So war unser Tag der gläsernen Backstube
Während die Kleinsten mit süßem Hefeteig lustige Figürchen, Brezeln und andere Kunstwerke zauberten, führte Inhaber Thomas Dzeyk durch Backstube, Mühlenraum und Rohstofflager. Dabei wurden alle aufkommenden Fragen ausgiebig beantwortet. Von besonderem Interesse waren wie jedes Jahr die Fragen nach der Qualität des Biogetreides, den letzten Ernteergebnissen, und den Kontrollen von Bioprodukten. Laut Herrn Dzeyk sind diese Fragen einfach zu beantworten: „Wir verarbeiten seit unserer Betriebsgründung im August, 1991 nur biologisch angebaute Rohstoffe und können aufgrund der guten Qualität unseres Sauerteiges ganz auf Backmischungen und andere Zusätze verzichten. Und damit unsere Kunden wirklich sicher sein können, daß da Bio drin ist wo Bio draufsteht, lassen wir uns nach der EG- Bioverordnung und vom Demeter-Bund kontrollieren.“
Dass das “Backen wie in alten Zeiten“ sehr Zeit- und Personalaufwändig ist, wurde bei der Schilderung eins Tagesablaufes in der Vollkornbäckerei so richtig klar.

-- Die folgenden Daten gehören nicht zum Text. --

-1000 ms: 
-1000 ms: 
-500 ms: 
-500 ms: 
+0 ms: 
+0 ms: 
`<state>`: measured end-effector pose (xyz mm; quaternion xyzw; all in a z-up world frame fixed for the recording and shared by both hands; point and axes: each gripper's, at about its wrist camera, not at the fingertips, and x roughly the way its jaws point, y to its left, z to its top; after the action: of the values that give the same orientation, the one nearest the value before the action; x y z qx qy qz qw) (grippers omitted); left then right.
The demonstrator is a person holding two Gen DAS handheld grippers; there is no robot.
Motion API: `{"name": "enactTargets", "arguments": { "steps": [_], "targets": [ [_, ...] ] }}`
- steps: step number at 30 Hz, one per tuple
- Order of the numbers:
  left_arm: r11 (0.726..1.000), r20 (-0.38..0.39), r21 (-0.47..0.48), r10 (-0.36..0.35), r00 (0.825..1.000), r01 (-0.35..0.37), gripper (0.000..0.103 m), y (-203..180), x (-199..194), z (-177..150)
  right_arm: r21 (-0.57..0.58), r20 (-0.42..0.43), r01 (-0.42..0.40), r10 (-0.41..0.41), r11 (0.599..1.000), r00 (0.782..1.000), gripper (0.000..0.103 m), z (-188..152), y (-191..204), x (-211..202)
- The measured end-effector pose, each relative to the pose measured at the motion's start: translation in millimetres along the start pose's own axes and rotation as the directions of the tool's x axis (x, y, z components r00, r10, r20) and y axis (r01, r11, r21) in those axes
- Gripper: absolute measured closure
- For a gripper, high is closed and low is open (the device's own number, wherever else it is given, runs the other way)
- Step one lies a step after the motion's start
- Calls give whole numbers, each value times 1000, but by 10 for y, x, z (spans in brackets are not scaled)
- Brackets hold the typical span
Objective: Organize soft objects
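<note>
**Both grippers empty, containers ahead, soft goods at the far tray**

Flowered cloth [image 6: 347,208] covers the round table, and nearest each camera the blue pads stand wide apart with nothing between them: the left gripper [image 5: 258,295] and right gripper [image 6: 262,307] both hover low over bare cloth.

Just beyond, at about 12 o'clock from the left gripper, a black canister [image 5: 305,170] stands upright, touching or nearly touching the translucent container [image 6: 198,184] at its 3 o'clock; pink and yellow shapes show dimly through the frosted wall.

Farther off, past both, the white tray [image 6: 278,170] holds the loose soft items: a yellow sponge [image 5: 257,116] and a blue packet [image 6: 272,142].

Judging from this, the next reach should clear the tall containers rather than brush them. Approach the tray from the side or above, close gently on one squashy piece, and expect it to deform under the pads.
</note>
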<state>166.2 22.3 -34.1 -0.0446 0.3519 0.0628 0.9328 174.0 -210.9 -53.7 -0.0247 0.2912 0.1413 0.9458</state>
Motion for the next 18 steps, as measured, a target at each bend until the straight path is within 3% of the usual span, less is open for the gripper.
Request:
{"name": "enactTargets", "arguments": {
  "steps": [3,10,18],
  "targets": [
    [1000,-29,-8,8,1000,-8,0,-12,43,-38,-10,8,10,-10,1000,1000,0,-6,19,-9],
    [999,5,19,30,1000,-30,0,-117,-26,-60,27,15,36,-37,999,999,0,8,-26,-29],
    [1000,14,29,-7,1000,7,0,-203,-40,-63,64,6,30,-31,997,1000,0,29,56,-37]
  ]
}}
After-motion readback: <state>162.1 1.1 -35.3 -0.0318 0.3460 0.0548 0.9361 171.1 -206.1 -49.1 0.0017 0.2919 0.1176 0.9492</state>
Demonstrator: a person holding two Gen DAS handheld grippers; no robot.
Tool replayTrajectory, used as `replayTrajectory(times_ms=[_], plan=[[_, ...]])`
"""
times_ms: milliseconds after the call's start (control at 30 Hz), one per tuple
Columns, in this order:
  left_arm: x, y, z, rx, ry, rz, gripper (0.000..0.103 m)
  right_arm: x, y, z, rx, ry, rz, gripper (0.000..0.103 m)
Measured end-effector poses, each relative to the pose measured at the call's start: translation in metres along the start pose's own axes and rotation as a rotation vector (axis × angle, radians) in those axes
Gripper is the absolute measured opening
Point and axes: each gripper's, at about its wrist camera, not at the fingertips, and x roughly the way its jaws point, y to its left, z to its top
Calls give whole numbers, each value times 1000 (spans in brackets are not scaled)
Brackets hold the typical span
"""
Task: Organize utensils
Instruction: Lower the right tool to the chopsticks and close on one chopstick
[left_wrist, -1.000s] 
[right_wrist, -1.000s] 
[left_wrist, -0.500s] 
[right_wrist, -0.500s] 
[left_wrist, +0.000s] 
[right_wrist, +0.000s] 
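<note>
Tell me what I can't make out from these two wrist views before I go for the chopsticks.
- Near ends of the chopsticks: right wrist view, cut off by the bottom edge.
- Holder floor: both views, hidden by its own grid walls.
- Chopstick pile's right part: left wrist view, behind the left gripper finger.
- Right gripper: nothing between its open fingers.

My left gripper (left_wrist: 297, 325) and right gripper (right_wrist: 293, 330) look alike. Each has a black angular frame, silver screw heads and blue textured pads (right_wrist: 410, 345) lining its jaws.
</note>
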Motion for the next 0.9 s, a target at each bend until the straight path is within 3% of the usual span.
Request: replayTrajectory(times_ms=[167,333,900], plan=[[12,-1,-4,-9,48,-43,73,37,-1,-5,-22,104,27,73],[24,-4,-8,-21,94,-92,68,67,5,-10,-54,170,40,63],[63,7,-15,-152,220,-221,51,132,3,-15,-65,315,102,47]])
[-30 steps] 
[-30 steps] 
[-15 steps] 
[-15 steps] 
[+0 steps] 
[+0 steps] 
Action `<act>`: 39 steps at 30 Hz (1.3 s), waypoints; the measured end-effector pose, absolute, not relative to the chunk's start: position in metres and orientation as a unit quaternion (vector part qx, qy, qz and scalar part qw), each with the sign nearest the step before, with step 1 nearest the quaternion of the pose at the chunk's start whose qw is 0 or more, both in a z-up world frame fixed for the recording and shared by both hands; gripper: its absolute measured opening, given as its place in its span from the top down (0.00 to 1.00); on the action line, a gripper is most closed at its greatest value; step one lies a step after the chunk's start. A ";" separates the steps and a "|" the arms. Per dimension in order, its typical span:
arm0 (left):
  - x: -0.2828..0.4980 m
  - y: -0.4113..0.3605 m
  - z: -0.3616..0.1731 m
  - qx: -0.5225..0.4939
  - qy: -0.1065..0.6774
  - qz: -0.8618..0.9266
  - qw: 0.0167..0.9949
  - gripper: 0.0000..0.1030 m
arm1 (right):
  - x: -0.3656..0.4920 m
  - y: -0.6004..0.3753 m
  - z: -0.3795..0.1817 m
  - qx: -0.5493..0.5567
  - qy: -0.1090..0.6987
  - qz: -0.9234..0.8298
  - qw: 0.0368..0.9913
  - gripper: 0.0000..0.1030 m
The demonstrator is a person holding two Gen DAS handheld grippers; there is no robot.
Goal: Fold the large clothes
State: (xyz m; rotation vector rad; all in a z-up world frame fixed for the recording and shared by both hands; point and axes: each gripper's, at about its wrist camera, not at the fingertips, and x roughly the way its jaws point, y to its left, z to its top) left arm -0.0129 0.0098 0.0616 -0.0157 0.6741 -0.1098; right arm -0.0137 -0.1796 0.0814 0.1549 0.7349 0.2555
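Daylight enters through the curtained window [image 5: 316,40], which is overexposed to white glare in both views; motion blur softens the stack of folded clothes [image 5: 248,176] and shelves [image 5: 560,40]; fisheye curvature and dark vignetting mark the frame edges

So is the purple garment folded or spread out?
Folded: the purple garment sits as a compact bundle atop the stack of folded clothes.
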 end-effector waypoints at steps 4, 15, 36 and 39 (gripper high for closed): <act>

Die Sauerteige müssen jeden Tag neu angesetzt werden – sie reifen über Nacht, Temperatur und PH-Wert werden gemessen und die Raumtemperatur mit berücksichtigt. Erst dadurch können sich die feinen Geschmacksstoffe bilden, die Fasanenbrot so besonders gut und bekömmlich machen.
Das immer mehr Verbraucher gesundes Brot wollen, welches auch noch besonders gut schmeckt, zeigte an diesem Tag der Andrang am Brot-Probiertisch, wo alle 18 Brotsorten der Fasanenbrot Vollkornbäckerei verköstigt und für gut befunden wurden.